- **INSTRUCTIONS TO FOLLOW**: List all lines of the data that include the string "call".

- **RECORD SET**:
##############################

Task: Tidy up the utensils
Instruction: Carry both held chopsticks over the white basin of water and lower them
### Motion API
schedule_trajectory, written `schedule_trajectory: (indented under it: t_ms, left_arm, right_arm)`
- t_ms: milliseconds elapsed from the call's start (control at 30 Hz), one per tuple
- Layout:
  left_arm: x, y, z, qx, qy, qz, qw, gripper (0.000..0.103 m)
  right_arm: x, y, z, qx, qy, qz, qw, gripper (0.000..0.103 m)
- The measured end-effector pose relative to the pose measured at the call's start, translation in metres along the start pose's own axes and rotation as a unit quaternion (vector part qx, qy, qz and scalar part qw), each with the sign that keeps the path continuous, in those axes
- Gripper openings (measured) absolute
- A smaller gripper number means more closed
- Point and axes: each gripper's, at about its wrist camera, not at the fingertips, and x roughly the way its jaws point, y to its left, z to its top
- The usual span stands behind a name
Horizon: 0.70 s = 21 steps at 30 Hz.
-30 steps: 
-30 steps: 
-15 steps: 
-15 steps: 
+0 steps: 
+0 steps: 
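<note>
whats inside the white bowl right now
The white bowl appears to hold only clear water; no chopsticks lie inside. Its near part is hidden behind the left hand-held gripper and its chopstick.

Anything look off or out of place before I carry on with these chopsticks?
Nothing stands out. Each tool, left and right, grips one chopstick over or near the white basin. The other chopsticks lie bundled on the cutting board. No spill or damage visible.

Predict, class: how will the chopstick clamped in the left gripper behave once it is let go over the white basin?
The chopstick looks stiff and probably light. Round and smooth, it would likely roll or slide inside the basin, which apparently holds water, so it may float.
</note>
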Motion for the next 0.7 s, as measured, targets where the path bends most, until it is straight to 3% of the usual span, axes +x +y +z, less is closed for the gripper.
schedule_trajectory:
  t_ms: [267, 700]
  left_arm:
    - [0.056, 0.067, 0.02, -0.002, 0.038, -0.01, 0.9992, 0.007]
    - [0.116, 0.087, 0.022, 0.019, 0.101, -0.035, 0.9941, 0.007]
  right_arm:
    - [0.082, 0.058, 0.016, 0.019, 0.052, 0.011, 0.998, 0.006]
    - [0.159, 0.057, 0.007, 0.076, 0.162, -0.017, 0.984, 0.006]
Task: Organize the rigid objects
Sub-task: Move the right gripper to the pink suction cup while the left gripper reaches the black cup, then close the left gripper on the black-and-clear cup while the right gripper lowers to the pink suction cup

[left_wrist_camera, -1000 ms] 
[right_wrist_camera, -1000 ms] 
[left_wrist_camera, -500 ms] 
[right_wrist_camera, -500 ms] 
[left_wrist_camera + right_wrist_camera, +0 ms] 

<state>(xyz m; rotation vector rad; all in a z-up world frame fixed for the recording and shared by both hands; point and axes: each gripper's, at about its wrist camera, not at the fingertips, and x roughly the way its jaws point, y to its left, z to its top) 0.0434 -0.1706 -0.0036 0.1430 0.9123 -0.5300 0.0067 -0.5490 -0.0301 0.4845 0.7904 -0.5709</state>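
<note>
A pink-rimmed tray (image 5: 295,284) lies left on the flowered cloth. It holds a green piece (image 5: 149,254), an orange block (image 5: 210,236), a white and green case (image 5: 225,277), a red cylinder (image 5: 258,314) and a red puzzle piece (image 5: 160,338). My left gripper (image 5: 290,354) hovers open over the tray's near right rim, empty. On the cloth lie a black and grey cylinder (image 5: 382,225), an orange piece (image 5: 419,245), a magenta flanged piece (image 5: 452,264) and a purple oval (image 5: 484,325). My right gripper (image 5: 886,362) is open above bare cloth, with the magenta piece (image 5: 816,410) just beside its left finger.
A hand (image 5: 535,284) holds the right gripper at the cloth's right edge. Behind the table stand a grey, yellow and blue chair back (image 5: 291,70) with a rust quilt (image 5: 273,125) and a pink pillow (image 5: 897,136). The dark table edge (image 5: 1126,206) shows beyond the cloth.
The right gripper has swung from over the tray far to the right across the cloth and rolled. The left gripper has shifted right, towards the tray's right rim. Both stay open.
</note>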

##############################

- **WRITTEN ANSWER**:
- t_ms: milliseconds elapsed from the call's start (control at 30 Hz), one per tuple
- The measured end-effector pose relative to the pose measured at the call's start, translation in metres along the start pose's own axes and rotation as a unit quaternion (vector part qx, qy, qz and scalar part qw), each with the sign that keeps the path continuous, in those axes

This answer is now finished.